Con un tono algo guasón, siempre de agradecer cuando de escritura autobiográfica se trata, Vilas nos habla de su vida, de su vida en lo que tiene de sus padres y del entorno en el que creció, escarbando la poesía que late en la calle, en la cotidianeidad de la gente normal. Llegado el momento en que uno deja de ser hijo, puesto que ha pasado a ser padre, aparece la paradoja de recuperar a los muertos para entender que no podemos deshacernos de ellos. Los muertos permanecen más que el ir pasando de los vivos, pero eso lo encuentra Vilas cuando ya la distancia es insalvable.

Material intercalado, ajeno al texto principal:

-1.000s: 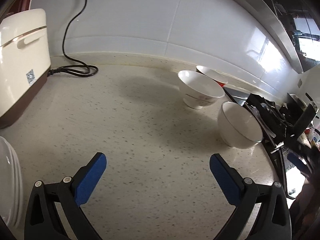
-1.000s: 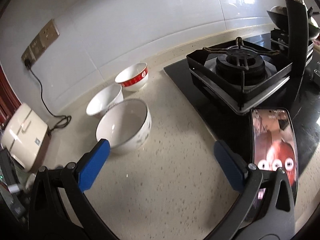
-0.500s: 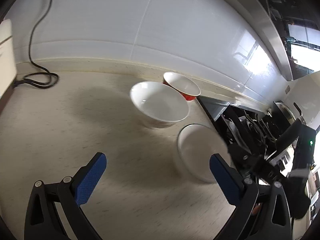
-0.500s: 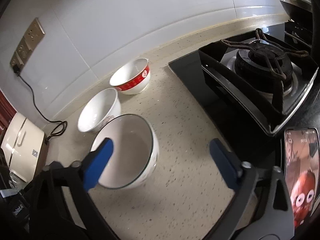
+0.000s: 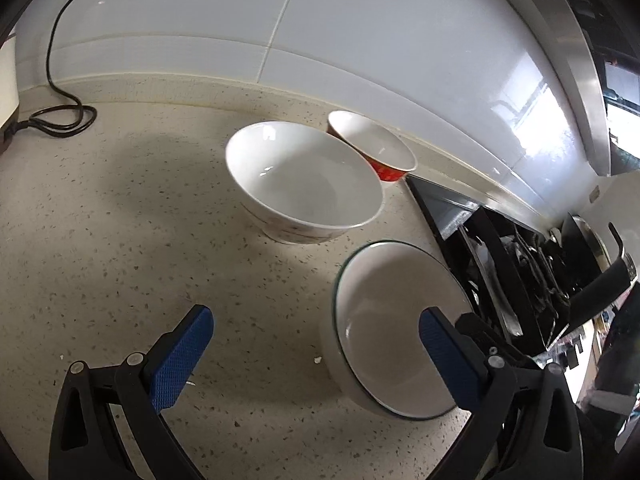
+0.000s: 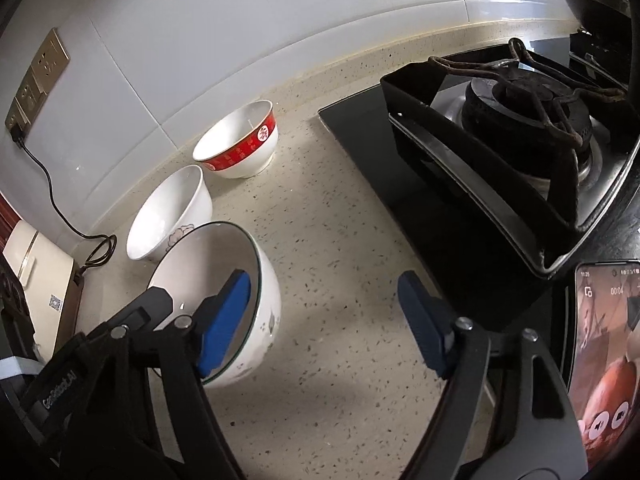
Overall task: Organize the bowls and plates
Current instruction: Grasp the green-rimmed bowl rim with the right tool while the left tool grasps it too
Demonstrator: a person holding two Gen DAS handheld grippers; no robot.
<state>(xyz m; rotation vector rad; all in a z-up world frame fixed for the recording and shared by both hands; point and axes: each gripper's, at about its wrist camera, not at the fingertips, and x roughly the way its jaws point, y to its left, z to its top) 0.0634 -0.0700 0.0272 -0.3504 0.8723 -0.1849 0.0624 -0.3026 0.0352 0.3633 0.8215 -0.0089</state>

En un ir y venir temporalmente fragmentado, aparece el narrador revisando su historia personal de muchacho ensimismado, desarraigado, borracho, vulnerable, desconcertado… distintos ángulos desde los que nos va conduciendo y conduciéndose hacia sí mismo, por su intimidad pero también por el ambiente social de una época y sus ciudades.

Con sensibilidad nada melancólica y un potente uso del lenguaje y la expansión narrativa, solo en apariencia desbocada, Vilas nos permite entrometernos en este relato intimista en los siempre ambivalentes vínculos afectivos con los padres. Un bellísimo ejercicio sobre la pérdida y el resquebrajamiento personal y social con el que afloran racimos de sonrisa y de tristeza en cada objeto, en cada mensaje, en todo paso del tiempo que nos permite la memoria.